> **THE TASK**: Please transcribe the data that follows exactly, from its first line through the line that contains "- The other".

> **SUPPLIED INFORMATION**:
_ _ _ _ _ _ _

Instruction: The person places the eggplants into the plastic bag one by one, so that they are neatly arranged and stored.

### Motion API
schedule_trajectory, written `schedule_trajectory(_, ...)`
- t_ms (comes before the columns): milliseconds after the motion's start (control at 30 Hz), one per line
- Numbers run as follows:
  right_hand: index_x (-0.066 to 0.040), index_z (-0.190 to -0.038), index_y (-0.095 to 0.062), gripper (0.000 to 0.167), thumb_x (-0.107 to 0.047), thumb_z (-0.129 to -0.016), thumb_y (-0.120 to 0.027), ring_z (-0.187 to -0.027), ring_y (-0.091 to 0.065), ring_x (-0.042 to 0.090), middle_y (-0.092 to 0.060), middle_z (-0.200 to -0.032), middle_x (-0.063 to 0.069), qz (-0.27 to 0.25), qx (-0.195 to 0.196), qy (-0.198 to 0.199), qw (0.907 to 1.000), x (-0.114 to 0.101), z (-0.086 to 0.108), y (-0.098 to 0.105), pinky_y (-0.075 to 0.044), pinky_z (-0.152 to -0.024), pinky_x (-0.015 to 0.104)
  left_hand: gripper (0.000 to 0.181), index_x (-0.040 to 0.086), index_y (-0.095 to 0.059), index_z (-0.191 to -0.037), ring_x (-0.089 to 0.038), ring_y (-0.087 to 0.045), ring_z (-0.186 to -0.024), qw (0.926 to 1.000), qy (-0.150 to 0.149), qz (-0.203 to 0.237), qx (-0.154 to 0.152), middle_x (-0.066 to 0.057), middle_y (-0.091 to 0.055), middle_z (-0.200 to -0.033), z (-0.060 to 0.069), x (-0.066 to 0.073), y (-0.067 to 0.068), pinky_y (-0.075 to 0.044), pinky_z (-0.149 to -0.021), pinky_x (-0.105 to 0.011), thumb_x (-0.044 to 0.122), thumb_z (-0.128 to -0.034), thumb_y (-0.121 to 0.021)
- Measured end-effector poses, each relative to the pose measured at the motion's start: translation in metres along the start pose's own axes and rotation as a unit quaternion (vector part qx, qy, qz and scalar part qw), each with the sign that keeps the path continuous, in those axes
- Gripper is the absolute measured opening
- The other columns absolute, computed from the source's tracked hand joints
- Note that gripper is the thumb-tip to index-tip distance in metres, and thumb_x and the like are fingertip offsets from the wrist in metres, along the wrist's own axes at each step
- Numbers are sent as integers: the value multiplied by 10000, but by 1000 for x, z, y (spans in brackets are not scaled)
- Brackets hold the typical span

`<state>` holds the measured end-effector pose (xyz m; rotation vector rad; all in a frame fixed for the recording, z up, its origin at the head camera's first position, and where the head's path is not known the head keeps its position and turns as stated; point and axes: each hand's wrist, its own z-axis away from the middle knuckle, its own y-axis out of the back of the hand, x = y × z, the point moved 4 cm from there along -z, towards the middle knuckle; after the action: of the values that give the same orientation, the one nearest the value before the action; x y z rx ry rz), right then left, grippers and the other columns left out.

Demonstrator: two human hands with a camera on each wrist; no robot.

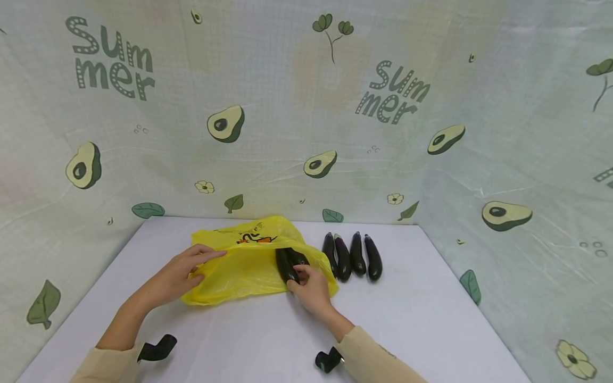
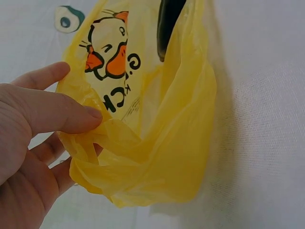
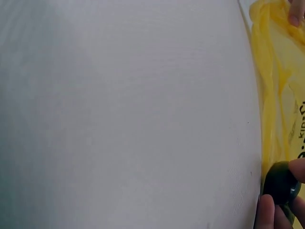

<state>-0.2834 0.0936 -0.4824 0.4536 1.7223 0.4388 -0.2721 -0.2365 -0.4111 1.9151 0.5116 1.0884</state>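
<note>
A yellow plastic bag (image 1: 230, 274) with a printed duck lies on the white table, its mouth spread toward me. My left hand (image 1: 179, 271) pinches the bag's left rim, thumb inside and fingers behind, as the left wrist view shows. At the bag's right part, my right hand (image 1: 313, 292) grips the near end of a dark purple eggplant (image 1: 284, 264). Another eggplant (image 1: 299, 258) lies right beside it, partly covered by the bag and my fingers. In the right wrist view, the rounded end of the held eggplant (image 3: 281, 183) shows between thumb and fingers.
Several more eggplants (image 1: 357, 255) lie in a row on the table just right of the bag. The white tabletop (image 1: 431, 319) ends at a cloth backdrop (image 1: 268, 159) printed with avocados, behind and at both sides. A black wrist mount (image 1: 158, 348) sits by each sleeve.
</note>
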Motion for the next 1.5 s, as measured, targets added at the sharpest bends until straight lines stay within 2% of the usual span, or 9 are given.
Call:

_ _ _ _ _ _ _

> **ANSWER TO THIS PROBLEM**:
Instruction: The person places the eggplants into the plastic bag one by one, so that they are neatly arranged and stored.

### Motion API
schedule_trajectory, written `schedule_trajectory(_, ...)`
- t_ms (comes before the columns): milliseconds after the motion's start (control at 30 Hz), one per line
- Numbers run as follows:
  right_hand: index_x (-0.066 to 0.040), index_z (-0.190 to -0.038), index_y (-0.095 to 0.062), gripper (0.000 to 0.167), thumb_x (-0.107 to 0.047), thumb_z (-0.129 to -0.016), thumb_y (-0.120 to 0.027), ring_z (-0.187 to -0.027), ring_y (-0.091 to 0.065), ring_x (-0.042 to 0.090), middle_y (-0.092 to 0.060), middle_z (-0.200 to -0.032), middle_x (-0.063 to 0.069), qz (-0.27 to 0.25), qx (-0.195 to 0.196), qy (-0.198 to 0.199), qw (0.907 to 1.000), x (-0.114 to 0.101), z (-0.086 to 0.108), y (-0.098 to 0.105), pinky_y (-0.075 to 0.044), pinky_z (-0.152 to -0.024), pinky_x (-0.015 to 0.104)
  left_hand: gripper (0.000 to 0.181), index_x (-0.040 to 0.086), index_y (-0.095 to 0.059), index_z (-0.191 to -0.037), ring_x (-0.089 to 0.038), ring_y (-0.087 to 0.045), ring_z (-0.186 to -0.024), qw (0.926 to 1.000), qy (-0.150 to 0.149), qz (-0.203 to 0.237), qx (-0.154 to 0.152), middle_x (-0.066 to 0.057), middle_y (-0.091 to 0.055), middle_z (-0.200 to -0.033), z (-0.060 to 0.069), x (-0.066 to 0.073), y (-0.067 to 0.068), pinky_y (-0.075 to 0.044), pinky_z (-0.149 to -0.021), pinky_x (-0.105 to 0.011), thumb_x (-0.044 to 0.122), thumb_z (-0.128 to -0.034), thumb_y (-0.121 to 0.021)
- Measured end-effector poses, each relative to the pose measured at the motion's start: translation in metres along the start pose's own axes and rotation as a unit quaternion (vector part qx, qy, qz and scalar part qw), each with the sign that keeps the path continuous, in those axes
- Gripper is the absolute measured opening
- The other columns absolute, computed from the source's tracked hand joints

This concludes the answer to the exercise.